Appeals Court Rules in Harvard’s Favor in Admissions Lawsuit

The latest ruling in a yearslong lawsuit alleging that the College’s admissions process discriminates against Asian-Americans 

Photograph of demonstrators in front of the federal courthouse in Boston where the SFFA v. Harvard trial took place, with signs reading "Harvard No More Racial Stereotyping" and "My Race Should Not Hurt Me In Admissions.

In October 2018, supporters of Students for Fair Admissions hold signs in front of the federal courthouse where the admissions trial took place.

Photograph by Alamy Images

The First Circuit Court of Appeals today upheld Harvard’s use of race in admissions, the latest ruling in a yearslong lawsuit alleging that the College’s admissions process discriminates against Asian-Americans. The case, first filed in 2014 by Students for Fair Admissions (SFFA), may ultimately be considered by the U.S. Supreme Court and could reverse or alter decades of precedent on affirmative action in college admissions.  

The ruling upholds the October 2019 decision made by U.S. District Court judge Alison Burroughs. SFFA’s founder and president, affirmative-action opponent Edward Blum, quickly appealed that decision, and the First Circuit heard oral arguments in the appeal on September 16. 

In their 100-plus-page decision, First Circuit judges Jeffrey Howard and Sandra Lynch wrote that Harvard’s use of race in admissions is consistent with Supreme Court precedent, rejecting SFFA’s claims that Harvard “(1) engages in racial balancing of its undergraduate class; (2) it impermissibly uses race as more than a ‘plus’ factor in admissions decisions; (3) it considers race in its process despite the existence of workable race-neutral alternatives; and (4) it intentionally discriminates against Asian American applicants to Harvard College.” The ruling concludes that there was no error in Burroughs’s decision, and that Harvard’s use of race is sufficiently narrow, appropriately tailored to meet Harvard’s goal of assembling a diverse class, and does not evince evidence of implicit bias against Asian Americans.  

Blum vowed in response to appeal the First Circuit’s decision and take the case to the Supreme Court. Only that body can revisit the question of whether or not race can be used as a factor in admissions at all, or revise longstanding precedent that says that race can be used under certain circumstances. For a deeper look at the issues at stake in the case, listen to Harvard Magazine’s recent podcast episode featuring Jeannie Suk Gersen, Watson professor of law. 

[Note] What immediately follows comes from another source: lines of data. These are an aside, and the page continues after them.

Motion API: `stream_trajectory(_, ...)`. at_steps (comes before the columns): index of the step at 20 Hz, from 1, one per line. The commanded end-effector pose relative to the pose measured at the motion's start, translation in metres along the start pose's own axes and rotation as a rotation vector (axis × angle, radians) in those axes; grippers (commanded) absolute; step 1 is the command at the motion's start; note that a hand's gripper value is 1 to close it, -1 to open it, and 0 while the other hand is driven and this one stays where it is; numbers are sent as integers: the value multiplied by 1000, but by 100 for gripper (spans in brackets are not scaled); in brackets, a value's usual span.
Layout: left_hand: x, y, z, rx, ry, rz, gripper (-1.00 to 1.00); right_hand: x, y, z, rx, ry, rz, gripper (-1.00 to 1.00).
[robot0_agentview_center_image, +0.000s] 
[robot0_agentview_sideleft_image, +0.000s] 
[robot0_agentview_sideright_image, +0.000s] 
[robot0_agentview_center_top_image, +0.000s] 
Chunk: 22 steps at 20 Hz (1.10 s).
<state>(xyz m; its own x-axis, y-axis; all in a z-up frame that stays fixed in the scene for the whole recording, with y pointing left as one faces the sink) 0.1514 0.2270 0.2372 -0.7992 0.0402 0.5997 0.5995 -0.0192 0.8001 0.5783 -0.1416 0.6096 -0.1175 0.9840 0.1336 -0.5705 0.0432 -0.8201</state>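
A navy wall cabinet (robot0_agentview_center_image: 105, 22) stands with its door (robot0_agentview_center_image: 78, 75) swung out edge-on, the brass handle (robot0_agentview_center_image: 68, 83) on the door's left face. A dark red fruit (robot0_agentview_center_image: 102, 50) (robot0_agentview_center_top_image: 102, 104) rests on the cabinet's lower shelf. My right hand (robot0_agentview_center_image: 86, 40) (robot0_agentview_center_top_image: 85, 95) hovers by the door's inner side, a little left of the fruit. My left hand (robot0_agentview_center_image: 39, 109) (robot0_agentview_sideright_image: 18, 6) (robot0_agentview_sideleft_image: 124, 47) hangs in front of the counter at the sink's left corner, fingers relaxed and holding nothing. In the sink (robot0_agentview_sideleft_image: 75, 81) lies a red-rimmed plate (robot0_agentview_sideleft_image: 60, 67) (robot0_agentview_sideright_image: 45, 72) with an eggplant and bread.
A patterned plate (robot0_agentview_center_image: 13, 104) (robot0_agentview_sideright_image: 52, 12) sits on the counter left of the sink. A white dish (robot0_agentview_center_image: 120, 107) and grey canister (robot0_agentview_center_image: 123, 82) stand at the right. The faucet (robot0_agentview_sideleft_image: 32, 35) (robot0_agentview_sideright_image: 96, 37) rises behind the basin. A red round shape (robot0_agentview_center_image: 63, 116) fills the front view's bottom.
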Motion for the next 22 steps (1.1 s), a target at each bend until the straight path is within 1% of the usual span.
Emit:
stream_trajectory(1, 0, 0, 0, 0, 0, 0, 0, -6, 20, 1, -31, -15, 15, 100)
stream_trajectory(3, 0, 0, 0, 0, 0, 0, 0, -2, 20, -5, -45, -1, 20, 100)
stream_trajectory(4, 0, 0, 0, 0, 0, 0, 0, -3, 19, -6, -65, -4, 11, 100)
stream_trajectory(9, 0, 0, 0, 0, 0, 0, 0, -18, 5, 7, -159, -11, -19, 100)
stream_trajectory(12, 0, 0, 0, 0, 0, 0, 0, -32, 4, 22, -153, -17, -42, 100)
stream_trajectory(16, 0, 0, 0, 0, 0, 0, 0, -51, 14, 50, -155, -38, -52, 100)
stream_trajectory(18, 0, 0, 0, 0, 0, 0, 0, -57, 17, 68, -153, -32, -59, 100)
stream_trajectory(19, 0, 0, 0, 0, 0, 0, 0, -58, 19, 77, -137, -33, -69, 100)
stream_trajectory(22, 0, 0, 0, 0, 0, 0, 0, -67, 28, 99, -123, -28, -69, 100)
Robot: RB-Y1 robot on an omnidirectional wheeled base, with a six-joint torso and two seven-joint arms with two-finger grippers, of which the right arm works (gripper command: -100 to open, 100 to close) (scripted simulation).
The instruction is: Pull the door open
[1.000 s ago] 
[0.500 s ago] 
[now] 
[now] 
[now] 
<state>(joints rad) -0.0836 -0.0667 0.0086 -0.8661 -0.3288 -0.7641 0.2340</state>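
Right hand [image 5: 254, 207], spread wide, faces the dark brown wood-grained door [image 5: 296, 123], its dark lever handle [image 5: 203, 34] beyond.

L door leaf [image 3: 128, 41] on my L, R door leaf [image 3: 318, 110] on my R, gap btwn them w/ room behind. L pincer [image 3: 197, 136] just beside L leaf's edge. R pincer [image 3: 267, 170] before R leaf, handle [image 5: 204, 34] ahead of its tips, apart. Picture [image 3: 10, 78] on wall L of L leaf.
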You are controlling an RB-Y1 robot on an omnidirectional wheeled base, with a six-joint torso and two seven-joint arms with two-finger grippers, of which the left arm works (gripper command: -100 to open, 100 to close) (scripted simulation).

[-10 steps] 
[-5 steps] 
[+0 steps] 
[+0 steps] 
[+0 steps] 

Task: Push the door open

“Just over a year ago, U.S. District Judge Allison Burroughs found in Harvard’s favor,” said University president Lawrence Bacow in a statement. Today, her decision—and the values that underlie our undergraduate admissions process—are reaffirmed. The consideration of race, alongside many other factors, helps us achieve our goal of creating a student body that enriches the education of every student. Diversity also represents a pathway for excellence for both Harvard and the nation. We will continue to defend these principles and our admissions process all the way to the Supreme Court, if necessary.”

“Today’s decision once again finds that Harvard’s admissions policies are consistent with Supreme Court precedent, and lawfully and appropriately pursue Harvard’s efforts to create a diverse campus that promotes learning and encourages mutual respect and understanding in our community,” University spokeswoman Rachael Dane said in a statement. “As we have said time and time again, now is not the time to turn back the clock on diversity and opportunity.”

Blum and SFFA took a second case, against the University of North Carolina, to trial this past Monday. By proceeding against Harvard and UNC, Blum has cases under way against a public and a private institution, raising different constitutional and civil-rights issues, which may lead to separate Supreme Court challenges to affirmative action.